Impedir processos judiciais
por porte de armas
Parte das suas missões consistia em avaliar os riscos de
detenção quando responsáveis militares ou civis israelitas viajavam para o
estrangeiro. Em vários casos, o departamento de assuntos especiais conseguiu
que personalidades políticas de primeiro plano, possivelmente sob
mandados de detenção ou suscetíveis de serem interrogadas por crimes de guerra,
cancelassem as suas viagens a países europeus.
Num
documento confidencial datado de 2020 e relatando as suas realizações, o
departamento de assuntos especiais afirma ter «transformado irrevogavelmente a forma como Israel lida com os desafios
colocados pela “guerra jurídica” e [...] várias realizações profissionais excepcionais»,
tais como «o encerramento de dezenas de
processos penais e civis em todo o mundo contra o Estado e os seus altos
responsáveis».
Na verdade, a maior parte do
trabalho do departamento foi feito nos bastidores: em várias ocasiões, o
departamento interveio para influenciar o curso de processos penais instaurados
em tribunais ocidentais contra empresas fornecedoras do exército israelita ou
processadas pelas suas actividades na Cisjordânia.
Em 2018, por exemplo, o
Tribunal de Justiça da União Europeia (TJUE) foi chamado a pronunciar-se sobre
a legalidade de um decreto do Ministério da Economia francês que determinava
que os produtos importados das colónias israelitas deveriam ser rotulados como
tal.
Avaliando o risco de um caso
local se transformar em jurisprudência europeia, o departamento especial entrou
em acção para pressionar o viticultor israelita Psagot, autor do pedido, a
retirar a sua queixa. «O simples risco de
que uma decisão prejudicial sobre questões-chave do direito internacional seja
proferida pelo TJUE no momento em que Israel tenta impedir a eventual abertura
de uma investigação pelo Tribunal Penal Internacional sobre este assunto
específico é extremamente preocupante para o governo israelita», argumentou
o departamento em Setembro de 2019, dois meses antes de o TJUE proferir a sua
decisão.
Pressões sobre os tribunais
espanhol e holandês
Os documentos internos do
governo israelita também mostram que os ministérios da Justiça, dos Negócios
Estrangeiros e do Comércio concordaram em solicitar aos «países amigos» de Israel na União Europeia que apresentassem ao
TJUE um parecer favorável ao Estado hebreu.

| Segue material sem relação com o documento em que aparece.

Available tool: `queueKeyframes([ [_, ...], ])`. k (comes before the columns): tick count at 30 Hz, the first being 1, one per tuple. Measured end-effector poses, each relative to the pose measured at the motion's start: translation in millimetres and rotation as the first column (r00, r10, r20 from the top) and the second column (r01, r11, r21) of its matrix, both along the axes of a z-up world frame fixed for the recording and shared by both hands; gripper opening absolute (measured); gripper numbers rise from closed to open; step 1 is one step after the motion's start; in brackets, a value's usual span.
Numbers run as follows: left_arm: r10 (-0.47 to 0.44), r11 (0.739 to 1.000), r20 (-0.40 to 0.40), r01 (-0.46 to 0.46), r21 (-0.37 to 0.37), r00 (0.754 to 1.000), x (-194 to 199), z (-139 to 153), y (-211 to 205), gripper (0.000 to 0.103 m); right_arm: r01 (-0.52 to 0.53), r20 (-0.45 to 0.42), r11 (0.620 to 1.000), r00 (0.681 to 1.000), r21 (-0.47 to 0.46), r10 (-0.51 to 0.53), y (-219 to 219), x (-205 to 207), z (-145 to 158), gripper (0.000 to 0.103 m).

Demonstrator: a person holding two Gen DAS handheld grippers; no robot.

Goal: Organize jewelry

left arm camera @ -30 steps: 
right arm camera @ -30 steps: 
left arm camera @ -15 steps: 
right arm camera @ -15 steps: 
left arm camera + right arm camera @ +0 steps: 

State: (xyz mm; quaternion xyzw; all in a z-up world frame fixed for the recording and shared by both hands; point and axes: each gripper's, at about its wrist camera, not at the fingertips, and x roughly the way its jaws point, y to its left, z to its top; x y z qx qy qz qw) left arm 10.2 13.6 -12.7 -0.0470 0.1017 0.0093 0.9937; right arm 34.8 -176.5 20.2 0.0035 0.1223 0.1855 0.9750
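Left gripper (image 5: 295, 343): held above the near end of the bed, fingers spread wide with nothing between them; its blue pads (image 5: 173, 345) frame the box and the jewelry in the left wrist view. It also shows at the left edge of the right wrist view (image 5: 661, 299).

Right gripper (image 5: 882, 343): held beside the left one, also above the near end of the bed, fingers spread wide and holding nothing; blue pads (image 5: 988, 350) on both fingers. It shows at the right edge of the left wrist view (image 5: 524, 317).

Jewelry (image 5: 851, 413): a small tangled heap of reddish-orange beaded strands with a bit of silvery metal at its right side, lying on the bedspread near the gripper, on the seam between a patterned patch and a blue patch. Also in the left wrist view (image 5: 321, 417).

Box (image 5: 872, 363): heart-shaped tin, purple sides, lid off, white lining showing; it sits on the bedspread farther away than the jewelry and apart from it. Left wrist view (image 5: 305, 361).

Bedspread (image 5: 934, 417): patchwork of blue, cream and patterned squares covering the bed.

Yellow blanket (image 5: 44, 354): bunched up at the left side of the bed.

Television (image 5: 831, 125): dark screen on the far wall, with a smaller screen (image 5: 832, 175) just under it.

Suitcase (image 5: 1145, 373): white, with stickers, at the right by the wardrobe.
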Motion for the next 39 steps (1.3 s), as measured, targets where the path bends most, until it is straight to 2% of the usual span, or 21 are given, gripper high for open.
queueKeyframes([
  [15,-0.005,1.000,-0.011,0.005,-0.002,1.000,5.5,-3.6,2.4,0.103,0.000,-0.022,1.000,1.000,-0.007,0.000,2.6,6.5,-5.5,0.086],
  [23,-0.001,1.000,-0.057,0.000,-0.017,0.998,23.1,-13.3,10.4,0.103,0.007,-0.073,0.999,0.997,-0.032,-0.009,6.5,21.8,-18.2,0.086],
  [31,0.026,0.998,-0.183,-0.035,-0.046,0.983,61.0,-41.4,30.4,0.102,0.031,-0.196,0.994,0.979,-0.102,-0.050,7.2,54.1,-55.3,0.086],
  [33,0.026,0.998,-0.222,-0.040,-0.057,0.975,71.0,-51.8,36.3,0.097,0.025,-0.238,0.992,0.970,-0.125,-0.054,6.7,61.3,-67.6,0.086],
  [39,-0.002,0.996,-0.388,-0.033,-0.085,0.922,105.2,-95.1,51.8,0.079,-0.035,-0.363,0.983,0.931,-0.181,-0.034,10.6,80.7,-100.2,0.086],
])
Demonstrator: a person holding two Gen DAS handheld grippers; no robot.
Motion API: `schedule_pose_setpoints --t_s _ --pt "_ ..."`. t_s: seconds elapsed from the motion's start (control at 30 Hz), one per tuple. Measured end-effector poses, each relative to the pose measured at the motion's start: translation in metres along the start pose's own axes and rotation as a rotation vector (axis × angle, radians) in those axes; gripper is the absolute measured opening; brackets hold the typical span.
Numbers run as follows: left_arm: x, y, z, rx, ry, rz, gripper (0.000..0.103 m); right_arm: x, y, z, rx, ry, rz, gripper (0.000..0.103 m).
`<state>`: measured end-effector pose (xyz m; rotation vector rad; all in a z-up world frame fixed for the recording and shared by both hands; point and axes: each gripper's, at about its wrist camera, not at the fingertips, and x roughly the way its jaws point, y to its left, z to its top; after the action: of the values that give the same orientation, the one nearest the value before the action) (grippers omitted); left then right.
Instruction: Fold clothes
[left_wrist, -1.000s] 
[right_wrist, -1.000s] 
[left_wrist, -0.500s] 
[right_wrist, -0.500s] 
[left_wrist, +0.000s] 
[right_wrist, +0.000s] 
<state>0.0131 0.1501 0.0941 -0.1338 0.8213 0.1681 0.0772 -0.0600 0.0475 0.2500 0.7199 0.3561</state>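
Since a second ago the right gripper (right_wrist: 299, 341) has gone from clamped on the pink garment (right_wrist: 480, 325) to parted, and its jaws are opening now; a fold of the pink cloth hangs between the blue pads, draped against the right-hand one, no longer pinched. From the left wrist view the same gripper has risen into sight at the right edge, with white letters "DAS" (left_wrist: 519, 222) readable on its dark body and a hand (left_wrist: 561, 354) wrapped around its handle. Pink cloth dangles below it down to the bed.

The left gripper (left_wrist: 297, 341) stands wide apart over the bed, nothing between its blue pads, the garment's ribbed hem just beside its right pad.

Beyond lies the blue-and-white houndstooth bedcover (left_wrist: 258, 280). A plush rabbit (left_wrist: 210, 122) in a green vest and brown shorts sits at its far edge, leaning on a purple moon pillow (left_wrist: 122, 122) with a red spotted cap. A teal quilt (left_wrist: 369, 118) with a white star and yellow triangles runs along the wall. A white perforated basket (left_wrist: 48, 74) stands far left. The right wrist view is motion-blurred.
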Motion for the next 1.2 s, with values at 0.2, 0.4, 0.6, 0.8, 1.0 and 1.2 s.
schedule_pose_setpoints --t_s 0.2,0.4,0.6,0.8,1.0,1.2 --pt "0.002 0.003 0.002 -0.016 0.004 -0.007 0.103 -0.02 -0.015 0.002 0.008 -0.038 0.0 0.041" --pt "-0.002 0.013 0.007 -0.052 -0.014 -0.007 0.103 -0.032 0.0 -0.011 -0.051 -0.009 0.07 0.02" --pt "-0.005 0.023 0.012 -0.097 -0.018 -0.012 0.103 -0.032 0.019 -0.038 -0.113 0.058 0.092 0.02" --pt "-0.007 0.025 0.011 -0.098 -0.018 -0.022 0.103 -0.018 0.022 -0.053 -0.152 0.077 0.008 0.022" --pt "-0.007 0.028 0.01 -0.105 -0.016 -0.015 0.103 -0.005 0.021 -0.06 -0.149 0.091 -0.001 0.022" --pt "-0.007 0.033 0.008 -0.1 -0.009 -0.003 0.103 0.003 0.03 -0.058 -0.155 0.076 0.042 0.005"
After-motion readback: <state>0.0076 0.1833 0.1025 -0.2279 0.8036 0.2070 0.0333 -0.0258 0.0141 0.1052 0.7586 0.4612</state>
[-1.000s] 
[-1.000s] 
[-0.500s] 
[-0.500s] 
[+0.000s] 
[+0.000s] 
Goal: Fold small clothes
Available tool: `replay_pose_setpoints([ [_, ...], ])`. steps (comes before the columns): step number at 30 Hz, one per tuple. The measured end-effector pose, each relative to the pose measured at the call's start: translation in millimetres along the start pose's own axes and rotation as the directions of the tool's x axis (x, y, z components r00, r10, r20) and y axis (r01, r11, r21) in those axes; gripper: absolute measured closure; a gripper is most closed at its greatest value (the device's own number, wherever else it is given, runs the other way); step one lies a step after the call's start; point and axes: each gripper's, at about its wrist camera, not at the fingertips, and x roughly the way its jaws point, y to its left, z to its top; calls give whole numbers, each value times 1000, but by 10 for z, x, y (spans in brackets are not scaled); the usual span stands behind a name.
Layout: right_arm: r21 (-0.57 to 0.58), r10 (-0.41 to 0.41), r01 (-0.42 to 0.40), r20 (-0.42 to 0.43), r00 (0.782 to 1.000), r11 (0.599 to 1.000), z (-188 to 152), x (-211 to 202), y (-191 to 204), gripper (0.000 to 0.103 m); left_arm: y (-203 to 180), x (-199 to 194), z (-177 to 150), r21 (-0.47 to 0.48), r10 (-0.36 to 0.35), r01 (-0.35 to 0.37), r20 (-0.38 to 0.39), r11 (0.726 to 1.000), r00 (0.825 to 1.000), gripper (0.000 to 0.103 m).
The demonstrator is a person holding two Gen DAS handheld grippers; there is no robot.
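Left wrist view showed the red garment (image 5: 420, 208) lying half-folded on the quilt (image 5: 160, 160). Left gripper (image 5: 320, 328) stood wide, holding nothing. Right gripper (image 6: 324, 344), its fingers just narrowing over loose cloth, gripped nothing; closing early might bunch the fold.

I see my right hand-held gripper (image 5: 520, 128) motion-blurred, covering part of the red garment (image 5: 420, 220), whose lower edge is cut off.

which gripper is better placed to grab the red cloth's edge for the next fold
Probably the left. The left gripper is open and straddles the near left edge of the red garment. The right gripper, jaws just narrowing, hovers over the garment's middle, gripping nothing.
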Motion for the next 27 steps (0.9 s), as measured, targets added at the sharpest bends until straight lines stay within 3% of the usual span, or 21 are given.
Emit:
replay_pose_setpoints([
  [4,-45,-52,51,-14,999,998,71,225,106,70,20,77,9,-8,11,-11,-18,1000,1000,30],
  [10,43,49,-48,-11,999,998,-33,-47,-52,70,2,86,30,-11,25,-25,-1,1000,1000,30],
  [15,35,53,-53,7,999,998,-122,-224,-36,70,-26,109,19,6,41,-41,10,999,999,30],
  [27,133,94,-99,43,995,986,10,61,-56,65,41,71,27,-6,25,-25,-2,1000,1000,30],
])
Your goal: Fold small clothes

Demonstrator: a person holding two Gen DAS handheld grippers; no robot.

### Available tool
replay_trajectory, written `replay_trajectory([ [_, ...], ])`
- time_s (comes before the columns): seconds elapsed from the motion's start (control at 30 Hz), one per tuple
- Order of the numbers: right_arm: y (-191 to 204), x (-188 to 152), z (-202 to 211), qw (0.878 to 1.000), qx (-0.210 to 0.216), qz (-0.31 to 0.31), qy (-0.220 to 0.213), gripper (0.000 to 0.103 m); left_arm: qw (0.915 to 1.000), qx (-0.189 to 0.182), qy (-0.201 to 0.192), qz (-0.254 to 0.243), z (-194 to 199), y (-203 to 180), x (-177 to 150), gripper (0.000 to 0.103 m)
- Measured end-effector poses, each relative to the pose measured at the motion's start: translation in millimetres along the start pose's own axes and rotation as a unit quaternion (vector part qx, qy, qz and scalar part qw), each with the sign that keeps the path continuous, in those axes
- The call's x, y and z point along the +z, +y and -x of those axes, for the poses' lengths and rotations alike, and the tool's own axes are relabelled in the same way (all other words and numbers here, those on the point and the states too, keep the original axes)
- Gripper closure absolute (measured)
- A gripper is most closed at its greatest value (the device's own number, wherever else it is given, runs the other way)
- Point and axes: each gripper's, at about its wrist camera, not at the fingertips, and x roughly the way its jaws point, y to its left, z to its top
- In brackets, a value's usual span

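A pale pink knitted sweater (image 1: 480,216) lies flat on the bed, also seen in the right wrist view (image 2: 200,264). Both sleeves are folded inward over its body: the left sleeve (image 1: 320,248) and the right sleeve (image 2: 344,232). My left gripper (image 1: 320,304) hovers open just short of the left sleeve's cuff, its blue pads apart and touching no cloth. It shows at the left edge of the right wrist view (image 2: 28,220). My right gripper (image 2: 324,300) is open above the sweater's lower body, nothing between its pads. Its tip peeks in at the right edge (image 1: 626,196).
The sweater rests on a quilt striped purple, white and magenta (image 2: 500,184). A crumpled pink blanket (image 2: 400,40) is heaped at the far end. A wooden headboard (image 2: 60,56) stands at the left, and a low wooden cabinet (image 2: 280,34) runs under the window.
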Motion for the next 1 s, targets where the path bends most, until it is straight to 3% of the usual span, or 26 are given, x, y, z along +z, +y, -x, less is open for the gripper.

Essas pressões e tentativas de
interferência foram ocultadas, provavelmente violando a lei israelita, e
permitiram, por exemplo, que fosse arquivado um processo contra a empresa
holandesa Riwal, envolvida na construção do muro de separação na Cisjordânia.
Em Espanha, os esforços de
lobbying do departamento de assuntos especiais contribuíram, em 2009, para o
arquivamento de um processo penal em que o então ministro da Defesa, Binyamin
Ben-Eliezer, e seis oficiais superiores do exército eram acusados do
assassinato de catorze civis em Gaza, entre os quais várias crianças e bebés.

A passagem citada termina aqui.